Work to complete:
Find every line below that contains the word "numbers" and copy it out.
== == ==
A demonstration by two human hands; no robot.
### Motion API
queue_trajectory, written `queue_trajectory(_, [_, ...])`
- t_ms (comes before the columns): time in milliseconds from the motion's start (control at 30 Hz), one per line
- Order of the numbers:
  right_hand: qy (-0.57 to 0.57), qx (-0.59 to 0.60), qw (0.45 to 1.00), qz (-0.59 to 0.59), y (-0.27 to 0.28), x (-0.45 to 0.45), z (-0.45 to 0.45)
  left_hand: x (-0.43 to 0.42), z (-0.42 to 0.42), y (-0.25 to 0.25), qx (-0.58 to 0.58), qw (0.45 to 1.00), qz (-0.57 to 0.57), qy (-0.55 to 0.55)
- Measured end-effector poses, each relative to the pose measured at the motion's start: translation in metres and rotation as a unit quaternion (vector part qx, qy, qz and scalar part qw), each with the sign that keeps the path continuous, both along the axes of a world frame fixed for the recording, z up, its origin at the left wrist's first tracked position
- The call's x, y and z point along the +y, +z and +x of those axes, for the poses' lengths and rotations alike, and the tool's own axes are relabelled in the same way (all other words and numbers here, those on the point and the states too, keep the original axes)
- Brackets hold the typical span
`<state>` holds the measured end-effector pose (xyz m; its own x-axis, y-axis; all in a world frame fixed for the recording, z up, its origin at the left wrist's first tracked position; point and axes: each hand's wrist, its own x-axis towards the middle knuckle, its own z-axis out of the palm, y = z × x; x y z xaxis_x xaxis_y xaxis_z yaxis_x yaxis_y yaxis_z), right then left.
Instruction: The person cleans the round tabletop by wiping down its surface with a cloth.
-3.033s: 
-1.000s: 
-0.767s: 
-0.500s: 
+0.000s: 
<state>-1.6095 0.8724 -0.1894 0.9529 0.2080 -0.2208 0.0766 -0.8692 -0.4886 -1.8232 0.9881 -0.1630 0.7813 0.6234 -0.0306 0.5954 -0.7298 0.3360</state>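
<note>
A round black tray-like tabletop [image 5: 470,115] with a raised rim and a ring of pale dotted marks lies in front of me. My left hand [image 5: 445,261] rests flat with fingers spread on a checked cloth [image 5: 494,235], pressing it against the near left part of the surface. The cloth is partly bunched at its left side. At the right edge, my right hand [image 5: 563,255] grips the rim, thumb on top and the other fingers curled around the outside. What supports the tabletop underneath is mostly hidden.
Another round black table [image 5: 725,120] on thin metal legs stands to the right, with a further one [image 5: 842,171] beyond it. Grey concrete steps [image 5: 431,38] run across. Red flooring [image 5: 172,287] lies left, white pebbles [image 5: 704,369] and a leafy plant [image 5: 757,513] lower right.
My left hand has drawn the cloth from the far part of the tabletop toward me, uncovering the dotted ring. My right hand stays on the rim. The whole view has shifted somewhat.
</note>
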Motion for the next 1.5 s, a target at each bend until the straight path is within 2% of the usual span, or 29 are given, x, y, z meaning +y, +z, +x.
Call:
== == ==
Answer box:
- Order of the numbers:
- The call's x, y and z point along the +y, +z and +x of those axes, for the poses' lengths and rotations alike, and the tool's own axes are relabelled in the same way (all other words and numbers here, those on the point and the states too, keep the original axes)

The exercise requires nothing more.